* **Brief**:
Count every line in the entries below that contains the word "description", and give only that number.

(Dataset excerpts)
++++

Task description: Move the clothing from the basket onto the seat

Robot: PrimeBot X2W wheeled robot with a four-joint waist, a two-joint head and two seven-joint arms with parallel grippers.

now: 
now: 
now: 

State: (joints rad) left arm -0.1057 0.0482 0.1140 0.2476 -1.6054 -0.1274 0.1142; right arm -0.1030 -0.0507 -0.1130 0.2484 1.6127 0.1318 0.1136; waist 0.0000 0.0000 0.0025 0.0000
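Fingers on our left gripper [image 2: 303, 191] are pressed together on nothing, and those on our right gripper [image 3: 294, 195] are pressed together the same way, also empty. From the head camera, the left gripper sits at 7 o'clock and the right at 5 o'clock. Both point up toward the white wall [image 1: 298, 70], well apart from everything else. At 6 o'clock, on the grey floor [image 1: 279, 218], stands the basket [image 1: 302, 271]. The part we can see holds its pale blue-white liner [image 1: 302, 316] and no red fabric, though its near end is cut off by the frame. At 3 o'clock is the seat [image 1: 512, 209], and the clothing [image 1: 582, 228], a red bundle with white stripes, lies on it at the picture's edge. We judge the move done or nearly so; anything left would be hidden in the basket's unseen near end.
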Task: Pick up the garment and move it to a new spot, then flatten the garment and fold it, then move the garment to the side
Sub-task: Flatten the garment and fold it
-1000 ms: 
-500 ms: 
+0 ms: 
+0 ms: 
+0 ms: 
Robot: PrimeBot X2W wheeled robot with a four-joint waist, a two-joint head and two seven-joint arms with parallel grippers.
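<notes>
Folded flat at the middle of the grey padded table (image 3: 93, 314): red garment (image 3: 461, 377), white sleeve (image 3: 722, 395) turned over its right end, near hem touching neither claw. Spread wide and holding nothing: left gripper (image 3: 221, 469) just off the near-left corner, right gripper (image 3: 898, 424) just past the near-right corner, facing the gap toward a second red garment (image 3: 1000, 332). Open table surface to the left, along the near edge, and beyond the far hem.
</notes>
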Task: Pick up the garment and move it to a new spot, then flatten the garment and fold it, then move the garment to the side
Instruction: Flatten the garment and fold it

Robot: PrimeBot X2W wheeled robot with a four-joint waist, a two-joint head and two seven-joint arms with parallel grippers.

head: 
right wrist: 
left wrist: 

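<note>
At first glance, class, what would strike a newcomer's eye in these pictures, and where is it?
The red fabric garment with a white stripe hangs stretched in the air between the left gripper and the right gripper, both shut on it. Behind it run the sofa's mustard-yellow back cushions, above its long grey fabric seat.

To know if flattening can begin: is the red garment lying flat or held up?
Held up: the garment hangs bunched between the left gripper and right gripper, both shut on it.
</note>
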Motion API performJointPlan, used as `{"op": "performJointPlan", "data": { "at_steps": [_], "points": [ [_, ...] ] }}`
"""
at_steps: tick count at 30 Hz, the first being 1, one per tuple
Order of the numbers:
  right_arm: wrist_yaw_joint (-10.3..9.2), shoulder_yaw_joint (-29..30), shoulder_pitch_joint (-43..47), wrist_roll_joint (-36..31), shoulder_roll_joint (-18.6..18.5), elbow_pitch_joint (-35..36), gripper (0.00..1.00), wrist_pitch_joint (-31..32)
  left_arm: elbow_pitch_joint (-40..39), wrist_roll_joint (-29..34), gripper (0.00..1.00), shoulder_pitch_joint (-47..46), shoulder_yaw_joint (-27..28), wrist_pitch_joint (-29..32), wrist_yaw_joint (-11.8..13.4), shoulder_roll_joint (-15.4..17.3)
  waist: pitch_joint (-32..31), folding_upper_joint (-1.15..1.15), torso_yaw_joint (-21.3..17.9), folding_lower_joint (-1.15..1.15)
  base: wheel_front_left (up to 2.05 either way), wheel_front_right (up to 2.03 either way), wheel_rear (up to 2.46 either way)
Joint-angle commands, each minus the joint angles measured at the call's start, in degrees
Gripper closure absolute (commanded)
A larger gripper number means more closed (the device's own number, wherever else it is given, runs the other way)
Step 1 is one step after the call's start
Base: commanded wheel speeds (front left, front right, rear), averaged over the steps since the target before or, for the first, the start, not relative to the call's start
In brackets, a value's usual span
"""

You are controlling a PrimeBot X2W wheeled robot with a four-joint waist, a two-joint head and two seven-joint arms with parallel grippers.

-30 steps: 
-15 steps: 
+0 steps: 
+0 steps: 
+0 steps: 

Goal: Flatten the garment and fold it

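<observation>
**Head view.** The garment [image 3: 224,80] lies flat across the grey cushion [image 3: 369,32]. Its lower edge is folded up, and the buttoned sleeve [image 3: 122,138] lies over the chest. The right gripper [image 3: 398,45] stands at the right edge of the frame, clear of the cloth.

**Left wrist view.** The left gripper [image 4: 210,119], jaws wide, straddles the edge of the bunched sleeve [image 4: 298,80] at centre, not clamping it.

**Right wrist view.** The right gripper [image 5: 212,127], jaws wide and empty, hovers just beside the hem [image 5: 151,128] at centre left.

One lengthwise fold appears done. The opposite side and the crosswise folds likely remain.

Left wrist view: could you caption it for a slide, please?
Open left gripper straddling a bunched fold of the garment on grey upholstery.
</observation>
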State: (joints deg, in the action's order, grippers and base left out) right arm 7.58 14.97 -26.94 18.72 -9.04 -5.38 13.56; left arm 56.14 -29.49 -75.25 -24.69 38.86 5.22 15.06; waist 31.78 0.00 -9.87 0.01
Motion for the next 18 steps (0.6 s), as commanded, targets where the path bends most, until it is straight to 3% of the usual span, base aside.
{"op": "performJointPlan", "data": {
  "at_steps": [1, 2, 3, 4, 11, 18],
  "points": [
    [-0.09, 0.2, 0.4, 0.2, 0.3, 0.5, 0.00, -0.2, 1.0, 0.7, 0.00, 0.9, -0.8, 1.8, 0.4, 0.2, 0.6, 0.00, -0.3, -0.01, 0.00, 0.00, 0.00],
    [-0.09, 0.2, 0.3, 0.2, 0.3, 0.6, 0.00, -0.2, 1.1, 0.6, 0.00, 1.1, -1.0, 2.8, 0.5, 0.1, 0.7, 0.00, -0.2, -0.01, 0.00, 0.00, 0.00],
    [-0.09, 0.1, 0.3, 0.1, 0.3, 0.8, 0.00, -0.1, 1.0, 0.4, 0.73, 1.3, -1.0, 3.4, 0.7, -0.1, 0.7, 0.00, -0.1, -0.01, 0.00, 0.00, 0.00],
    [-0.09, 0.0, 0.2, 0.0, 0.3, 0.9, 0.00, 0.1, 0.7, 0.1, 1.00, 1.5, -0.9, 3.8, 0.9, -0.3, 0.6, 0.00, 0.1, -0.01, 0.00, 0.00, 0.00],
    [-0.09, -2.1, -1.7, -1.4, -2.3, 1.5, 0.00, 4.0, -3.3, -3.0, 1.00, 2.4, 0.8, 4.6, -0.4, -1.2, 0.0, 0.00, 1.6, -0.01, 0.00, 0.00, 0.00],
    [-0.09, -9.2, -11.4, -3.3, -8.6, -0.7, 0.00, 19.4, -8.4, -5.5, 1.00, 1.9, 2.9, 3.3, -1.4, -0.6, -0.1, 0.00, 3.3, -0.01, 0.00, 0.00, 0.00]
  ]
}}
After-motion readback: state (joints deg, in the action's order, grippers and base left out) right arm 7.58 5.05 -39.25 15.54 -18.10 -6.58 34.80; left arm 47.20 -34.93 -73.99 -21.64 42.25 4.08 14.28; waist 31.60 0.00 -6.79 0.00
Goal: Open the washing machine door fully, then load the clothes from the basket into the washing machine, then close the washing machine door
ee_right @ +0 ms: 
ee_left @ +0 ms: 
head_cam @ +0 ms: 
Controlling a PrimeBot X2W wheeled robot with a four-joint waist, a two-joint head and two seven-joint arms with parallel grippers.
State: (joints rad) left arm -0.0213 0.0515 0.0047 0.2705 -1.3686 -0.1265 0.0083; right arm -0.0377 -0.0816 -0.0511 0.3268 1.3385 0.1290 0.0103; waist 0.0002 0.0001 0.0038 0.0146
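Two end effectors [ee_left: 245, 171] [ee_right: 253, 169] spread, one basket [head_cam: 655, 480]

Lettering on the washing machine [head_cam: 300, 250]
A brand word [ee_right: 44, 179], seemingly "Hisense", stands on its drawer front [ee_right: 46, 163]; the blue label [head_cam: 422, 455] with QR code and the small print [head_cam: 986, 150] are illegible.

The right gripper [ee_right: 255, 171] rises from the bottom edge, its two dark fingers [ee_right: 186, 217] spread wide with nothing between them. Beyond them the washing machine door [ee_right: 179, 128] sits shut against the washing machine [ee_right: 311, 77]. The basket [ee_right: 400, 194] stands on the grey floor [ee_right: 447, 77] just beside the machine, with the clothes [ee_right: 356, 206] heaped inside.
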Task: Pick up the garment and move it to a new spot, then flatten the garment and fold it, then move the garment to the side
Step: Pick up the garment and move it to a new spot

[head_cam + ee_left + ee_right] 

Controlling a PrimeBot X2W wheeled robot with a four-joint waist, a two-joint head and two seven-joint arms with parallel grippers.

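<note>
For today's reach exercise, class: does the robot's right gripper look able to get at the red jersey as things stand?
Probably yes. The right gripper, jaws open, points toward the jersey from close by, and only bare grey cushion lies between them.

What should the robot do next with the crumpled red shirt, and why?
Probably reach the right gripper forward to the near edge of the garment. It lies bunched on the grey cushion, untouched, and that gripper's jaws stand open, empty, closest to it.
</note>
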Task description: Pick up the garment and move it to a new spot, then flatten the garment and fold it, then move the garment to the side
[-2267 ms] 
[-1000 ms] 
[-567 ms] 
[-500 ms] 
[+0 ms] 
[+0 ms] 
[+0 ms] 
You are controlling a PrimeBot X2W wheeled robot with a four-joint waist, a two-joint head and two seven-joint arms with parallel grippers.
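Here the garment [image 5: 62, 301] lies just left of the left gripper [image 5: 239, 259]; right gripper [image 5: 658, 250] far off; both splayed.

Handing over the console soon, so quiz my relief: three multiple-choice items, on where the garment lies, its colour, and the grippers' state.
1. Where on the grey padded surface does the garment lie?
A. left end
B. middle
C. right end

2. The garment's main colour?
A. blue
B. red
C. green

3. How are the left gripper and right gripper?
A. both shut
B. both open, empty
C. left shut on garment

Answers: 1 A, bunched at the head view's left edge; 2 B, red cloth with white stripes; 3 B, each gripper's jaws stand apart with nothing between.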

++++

* **Written answer**:
2